Mientras pienso esto recuerdo un pequeño episodio de lectura de hace ya algunos años. Otro autor joven de nombre ya conocido, me envió una novela pidiéndome mi opinión. Era una novela de la Revolución Francesa. En ella se describían entre otras cosas un verano de gran sequía y calor: la tierra se moría de sed, los campesinos estaban desesperados, la cosecha se había agostado, ni una brizna de hierba en todo el país. Pero pocas páginas después el héroe o la heroína, caminan en el mismo verano, por el mismo país, disfrutando con las flores risueñas que florecen en un exuberante campo de trigo. Le escribí al autor que esa falta de memoria y ésa chapucería me habían estropeado todo el libro. El autor, sin embargo, no entró en discusión sobre este asunto, la vida era demasiado corta y él ya estaba en otros trabajos que también urgían. Solamente contestó que yo era un maestro de escuela mezquino y que en una obra de arte realmente importaban otras cosas que esas bagatelas. Afortunadamente no todos los autores jóvenes piensan así. Me arrepentí de mi carta y desde entonces no he vuelto a escribir ninguna parecida. ¡Pero que en una obra de arte, precisamente en una obra de arte, no importen la verdad, la fidelidad, la elegancia, la pulcritud! Qué bien que hoy existan también autores jóvenes que saben expresar bagatelas con elegancia y pulcra minuciosidad, con una graciosa agilidad que, como las habilidades de los acróbatas, deben su gracia a un trabajo riguroso y una escrupulosidad en el oficio.

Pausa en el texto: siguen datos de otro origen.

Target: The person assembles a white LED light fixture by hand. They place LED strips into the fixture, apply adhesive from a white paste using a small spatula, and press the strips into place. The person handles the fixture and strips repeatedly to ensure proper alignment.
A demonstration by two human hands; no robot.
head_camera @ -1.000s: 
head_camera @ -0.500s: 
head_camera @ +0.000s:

De todos modos es posible que yo sea un refunfuñón y un Don Quijote rancio de la moral artística. ¿Acaso no sabemos todos que el noventa por ciento de todos los libros son escritos y leídos rápidamente y sin responsabilidad? ¿Y que pasado mañana todos nuestros papeles impresos, incluidas mis críticas, serán papelotes? Así que ¿Por qué tomar las pequeñeces tan en serio? ¿Y por qué cometer con un autor que escribe cosas bonitas para un día la injusticia de leerlo como si hubiese escrito para la eternidad?

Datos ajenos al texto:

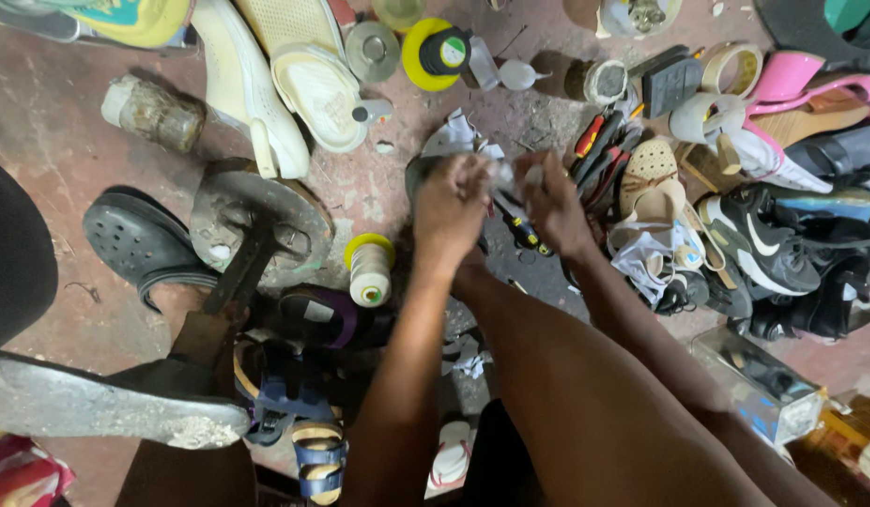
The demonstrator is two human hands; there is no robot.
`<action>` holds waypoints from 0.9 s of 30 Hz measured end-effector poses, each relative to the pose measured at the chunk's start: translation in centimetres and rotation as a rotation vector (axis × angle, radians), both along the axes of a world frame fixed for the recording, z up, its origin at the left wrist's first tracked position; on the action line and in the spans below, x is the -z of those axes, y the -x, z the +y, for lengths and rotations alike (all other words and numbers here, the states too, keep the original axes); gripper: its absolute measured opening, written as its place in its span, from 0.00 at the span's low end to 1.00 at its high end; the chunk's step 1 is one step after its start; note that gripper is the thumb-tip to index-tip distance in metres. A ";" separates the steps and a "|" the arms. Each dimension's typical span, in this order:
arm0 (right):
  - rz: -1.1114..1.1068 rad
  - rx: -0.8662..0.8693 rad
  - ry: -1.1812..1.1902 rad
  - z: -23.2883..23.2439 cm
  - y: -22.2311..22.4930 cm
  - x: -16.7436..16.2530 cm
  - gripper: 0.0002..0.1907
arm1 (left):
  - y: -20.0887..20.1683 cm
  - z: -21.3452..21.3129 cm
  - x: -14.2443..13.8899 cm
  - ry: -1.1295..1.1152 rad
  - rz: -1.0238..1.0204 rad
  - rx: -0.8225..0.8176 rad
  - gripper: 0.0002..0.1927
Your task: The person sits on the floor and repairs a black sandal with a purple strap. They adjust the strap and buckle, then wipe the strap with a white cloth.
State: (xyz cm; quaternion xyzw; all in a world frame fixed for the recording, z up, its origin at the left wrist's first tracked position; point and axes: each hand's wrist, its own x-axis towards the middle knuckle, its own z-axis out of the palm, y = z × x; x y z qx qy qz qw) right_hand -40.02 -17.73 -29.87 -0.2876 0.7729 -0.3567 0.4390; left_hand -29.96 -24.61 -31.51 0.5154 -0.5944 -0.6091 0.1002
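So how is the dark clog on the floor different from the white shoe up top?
The dark clog is black-grey with small round holes; the white shoe is cream and smooth. The clog lies left of the iron shoe stand, while the white shoe lies above it, beside a pale sandal. Both rest on the floor, untouched by the left hand or right hand.

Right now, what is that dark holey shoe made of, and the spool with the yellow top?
The dark clog looks like soft moulded rubber or foam: matte, one piece, punched holes. The spool seems wound with pale thread, on a glossy yellow plastic-looking cap.
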 end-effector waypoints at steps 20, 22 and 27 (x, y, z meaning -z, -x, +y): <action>-0.487 0.336 0.201 3.0 0.9 0.7 0.04 | 0.6 4.4 3.8 -0.770 0.585 -0.239 0.11; -0.602 0.395 0.240 2.7 1.0 1.0 0.02 | 0.5 4.2 3.6 -0.734 0.665 -0.163 0.12; -0.691 0.484 0.206 2.3 0.9 1.5 0.05 | 1.1 4.6 3.4 -0.534 0.684 -0.180 0.14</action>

Sin embargo yo ya no puedo cambiar de opinión sobre este asunto. El comienzo de toda decadencia es dar por supuesto que hay que tomar en serio las cosas grandes y no tomar en serio las pequeñas, que hay que respetar profundamente a la Humanidad, pero fastidiar a los subalternos, considerar sagrados la Patria, o la Iglesia o el Partido, pero hacer el trabajo de cada día mal y chapucero; así comienza toda corrupción. Contra eso sólo existe un remedio pedagógico: dejar de momento completamente a un lado, en uno mismo y en los demás, las llamadas cosas serias y sagradas, como las convicciones, las ideologías y el patriotismo, y dirigir toda la seriedad a lo pequeño y mínimo, al trabajo del momento. El que deja reparar su bicicleta o su cocina por un mecánico, no pide de éste ni amor a la humanidad ni fe en la grandeza de Alemania, sino un trabajo decente y única y exclusivamente por éste juzga al hombre y hace muy bien. ¿Por qué habría de ser distinto precisamente en el terreno intelectual? ¿Por qué un trabajo, por llamarse obra de arte, no habría de ser exacto y concienzudo? ¿Y por qué habríamos de pasar por alto los «pequeños» errores técnicos en aras de las ideas bonitas? No; vamos a dar la vuelta a esta lanza. También en otras ocasiones los grandes gestos, actitudes o programas son a menudo lanzas que al darles la vuelta nos sorprenden ya sea por el solo descubrimiento de que son de cartón.